─── DATA SECTION ───

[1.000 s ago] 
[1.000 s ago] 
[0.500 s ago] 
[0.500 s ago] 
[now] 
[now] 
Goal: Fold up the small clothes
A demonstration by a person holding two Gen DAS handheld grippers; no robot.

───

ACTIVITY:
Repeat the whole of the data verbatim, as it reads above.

EXERCISE ANSWER:
[1.000 s ago] 
[1.000 s ago] 
[0.500 s ago] 
[0.500 s ago] 
[now] 
[now] 
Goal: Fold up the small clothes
A demonstration by a person holding two Gen DAS handheld grippers; no robot.

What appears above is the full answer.